- [Data provided]:

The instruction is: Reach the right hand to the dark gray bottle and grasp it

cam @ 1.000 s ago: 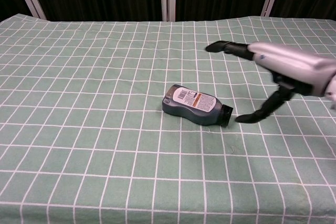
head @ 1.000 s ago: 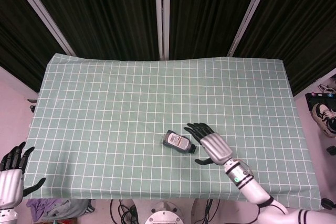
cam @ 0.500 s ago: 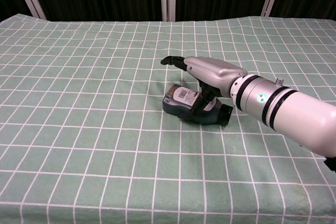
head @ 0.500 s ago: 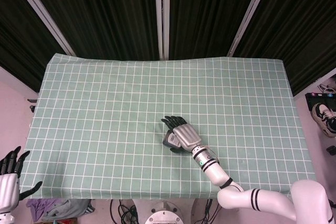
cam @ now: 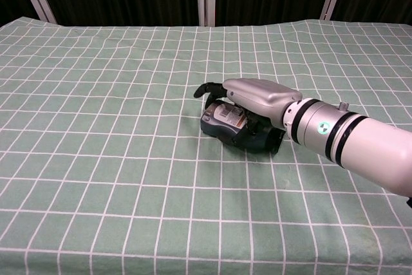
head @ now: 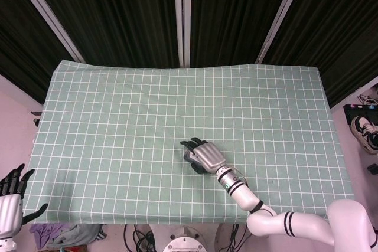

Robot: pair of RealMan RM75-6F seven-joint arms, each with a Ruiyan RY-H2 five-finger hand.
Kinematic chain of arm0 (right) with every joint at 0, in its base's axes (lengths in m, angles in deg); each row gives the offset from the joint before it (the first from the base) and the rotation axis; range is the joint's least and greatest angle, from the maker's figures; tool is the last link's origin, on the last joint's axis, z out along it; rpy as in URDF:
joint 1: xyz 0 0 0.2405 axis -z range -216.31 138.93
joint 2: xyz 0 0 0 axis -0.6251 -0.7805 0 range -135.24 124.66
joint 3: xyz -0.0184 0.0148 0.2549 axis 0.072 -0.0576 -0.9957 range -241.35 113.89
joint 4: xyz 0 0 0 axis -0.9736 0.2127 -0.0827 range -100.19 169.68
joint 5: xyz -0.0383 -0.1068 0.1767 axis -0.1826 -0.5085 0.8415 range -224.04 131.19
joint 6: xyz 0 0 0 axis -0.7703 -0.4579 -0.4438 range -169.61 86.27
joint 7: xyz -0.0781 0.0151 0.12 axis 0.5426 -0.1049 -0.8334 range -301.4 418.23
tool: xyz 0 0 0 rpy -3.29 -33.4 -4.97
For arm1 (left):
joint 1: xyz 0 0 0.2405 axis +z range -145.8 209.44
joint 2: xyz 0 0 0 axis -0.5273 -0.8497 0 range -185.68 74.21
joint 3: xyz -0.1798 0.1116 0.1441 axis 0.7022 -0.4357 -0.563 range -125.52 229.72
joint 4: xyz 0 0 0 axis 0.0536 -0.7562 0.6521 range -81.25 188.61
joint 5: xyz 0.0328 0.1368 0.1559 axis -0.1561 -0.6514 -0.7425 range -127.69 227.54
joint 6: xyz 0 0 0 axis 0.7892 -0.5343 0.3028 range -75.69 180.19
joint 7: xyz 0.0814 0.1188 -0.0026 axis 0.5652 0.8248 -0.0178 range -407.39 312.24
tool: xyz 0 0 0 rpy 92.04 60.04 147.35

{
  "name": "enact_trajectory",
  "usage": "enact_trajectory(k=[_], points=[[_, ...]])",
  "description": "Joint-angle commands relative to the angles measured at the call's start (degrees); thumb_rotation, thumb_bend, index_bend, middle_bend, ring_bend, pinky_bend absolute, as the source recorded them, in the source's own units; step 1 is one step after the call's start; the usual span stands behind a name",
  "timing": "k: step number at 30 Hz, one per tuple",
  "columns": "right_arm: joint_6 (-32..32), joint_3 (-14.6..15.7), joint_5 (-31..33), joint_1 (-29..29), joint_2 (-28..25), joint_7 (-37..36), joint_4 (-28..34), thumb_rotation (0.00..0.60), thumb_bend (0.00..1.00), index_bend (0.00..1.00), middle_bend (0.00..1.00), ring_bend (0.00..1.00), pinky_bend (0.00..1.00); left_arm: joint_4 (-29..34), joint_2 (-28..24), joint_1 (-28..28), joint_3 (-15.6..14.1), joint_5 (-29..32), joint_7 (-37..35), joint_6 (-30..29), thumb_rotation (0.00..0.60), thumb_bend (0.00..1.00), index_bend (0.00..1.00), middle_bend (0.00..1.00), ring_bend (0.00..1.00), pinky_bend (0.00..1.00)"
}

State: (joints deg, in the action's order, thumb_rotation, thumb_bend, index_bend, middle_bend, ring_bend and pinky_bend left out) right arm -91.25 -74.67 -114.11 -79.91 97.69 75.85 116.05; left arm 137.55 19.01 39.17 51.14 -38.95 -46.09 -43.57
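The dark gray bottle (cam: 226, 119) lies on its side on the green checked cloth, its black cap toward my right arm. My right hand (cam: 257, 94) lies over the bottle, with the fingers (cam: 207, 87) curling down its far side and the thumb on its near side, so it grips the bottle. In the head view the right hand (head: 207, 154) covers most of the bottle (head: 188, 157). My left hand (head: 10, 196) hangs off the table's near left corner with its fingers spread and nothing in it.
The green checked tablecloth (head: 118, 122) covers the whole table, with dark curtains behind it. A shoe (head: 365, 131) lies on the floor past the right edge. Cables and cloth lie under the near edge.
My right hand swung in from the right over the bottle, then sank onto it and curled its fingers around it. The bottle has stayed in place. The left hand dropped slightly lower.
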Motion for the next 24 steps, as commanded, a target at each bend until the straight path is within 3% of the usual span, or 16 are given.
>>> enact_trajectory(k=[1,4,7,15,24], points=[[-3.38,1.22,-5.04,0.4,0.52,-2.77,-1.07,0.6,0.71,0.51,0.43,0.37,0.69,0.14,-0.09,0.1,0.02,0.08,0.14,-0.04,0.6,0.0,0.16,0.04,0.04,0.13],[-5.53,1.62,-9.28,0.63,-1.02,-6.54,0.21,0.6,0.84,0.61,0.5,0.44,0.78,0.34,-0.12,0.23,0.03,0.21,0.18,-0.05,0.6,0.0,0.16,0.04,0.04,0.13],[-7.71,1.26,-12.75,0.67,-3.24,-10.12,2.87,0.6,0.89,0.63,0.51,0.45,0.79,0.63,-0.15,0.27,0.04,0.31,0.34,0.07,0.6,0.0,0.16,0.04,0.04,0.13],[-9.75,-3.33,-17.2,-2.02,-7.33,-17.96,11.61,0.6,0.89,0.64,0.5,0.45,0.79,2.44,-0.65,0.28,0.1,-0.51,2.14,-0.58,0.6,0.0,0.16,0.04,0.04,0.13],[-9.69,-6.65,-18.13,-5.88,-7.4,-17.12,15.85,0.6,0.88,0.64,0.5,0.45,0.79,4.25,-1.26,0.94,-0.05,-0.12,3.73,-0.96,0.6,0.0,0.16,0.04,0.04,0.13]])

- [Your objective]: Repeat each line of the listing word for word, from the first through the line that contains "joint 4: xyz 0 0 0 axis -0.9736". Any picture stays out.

- [Answer to this problem]:
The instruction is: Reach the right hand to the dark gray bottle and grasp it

cam @ 1.000 s ago: 
head @ 1.000 s ago: 
cam @ 0.500 s ago: 
head @ 0.500 s ago: 
cam @ now: 
head @ now: 

Robot: pair of RealMan RM75-6F seven-joint arms, each with a Ruiyan RY-H2 five-finger hand.
Kinematic chain of arm0 (right) with every joint at 0, in its base's axes (lengths in m, angles in deg); each row gives the offset from the joint before it (the first from the base) and the rotation axis; range is the joint's least and greatest angle, from the maker's figures; tool is the last link's origin, on the last joint's axis, z out along it; rpy as in URDF:
joint 1: xyz 0 0 0.2405 axis -z range -216.31 138.93
joint 2: xyz 0 0 0 axis -0.6251 -0.7805 0 range -135.24 124.66
joint 3: xyz -0.0184 0.0148 0.2549 axis 0.072 -0.0576 -0.9957 range -241.35 113.89
joint 4: xyz 0 0 0 axis -0.9736 0.2127 -0.0827 range -100.19 169.68

Work on the answer is now done.